ECLI:NL:CRVB:2009:BI3764
Centrale Raad van Beroep
- Hoger beroep
- Ch. van Voorst
- Rechtspraak.nl
Weigering van WAO-uitkering op basis van arbeidsongeschiktheidseisen
In deze zaak gaat het om het hoger beroep van appellante tegen de uitspraak van de rechtbank Alkmaar, waarin de rechtbank het beroep tegen het besluit van het Uitvoeringsinstituut werknemersverzekeringen (Uwv) ongegrond verklaarde. Appellante, die begin september 2002 uitviel voor haar werk als medewerker gehandicaptenvervoer, had in 2004 een aanvraag ingediend voor een uitkering op basis van de Wet op de arbeidsongeschiktheidsverzekering (WAO). Het Uwv had in 2004 besloten om appellante met ingang van 1 september 2003 geen uitkering toe te kennen, wat leidde tot de rechtszaak.
De Centrale Raad van Beroep heeft op 13 mei 2009 uitspraak gedaan. De Raad bevestigde de eerdere uitspraak van de rechtbank en oordeelde dat de rechtbank terecht had overwogen dat als maatstaf voor de arbeid elke in het kader van de WAO geselecteerde functie afzonderlijk dient te worden aangemerkt. De Raad concludeerde dat appellante, ondanks haar beperkingen, in staat was om enkele van de geselecteerde functies te vervullen, zij het niet voor 40 uur per week. De deskundige die appellante had onderzocht, had aangegeven dat zij vanwege haar medische toestand niet in staat was om fulltime te werken, maar de Raad oordeelde dat dit niet betekende dat zij geen enkele functie kon vervullen.

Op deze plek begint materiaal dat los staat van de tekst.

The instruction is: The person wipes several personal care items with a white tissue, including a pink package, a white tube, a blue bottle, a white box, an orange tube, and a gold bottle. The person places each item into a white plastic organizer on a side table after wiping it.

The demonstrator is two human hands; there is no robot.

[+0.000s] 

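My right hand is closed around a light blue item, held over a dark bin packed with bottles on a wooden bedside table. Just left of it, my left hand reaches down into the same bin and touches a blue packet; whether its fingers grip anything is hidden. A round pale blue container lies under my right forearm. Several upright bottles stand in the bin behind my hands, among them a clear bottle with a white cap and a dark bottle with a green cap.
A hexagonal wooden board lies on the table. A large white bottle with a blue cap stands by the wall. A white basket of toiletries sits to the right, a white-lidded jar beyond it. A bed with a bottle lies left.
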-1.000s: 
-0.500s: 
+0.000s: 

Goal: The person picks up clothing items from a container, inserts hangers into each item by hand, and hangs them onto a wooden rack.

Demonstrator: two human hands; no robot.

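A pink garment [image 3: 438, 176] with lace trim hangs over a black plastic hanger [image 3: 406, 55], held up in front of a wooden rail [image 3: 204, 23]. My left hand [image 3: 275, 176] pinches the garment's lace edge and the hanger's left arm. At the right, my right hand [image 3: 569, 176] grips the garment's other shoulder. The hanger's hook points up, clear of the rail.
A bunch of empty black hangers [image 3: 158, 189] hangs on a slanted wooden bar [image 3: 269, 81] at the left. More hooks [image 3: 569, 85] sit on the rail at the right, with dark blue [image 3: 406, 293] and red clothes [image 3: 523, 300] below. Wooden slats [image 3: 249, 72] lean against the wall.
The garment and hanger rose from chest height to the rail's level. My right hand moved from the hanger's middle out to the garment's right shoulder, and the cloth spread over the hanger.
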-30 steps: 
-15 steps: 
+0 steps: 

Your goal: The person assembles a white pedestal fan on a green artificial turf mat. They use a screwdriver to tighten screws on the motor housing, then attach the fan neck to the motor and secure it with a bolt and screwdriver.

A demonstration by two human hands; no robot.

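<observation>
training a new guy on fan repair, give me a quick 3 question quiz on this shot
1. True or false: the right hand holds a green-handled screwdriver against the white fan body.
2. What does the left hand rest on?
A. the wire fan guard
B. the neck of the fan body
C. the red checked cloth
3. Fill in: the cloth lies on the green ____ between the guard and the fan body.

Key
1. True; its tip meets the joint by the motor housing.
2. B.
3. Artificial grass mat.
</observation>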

De Raad zag geen aanleiding voor een proceskostenveroordeling en bevestigde de aangevallen uitspraak van de rechtbank. De uitspraak werd gedaan in aanwezigheid van de griffier, A.L. de Gier, en de zitting vond plaats op 1 april 2009, waarbij appellante niet aanwezig was, maar het Uwv vertegenwoordigd was door mr. J.F.J.A. Jennekens.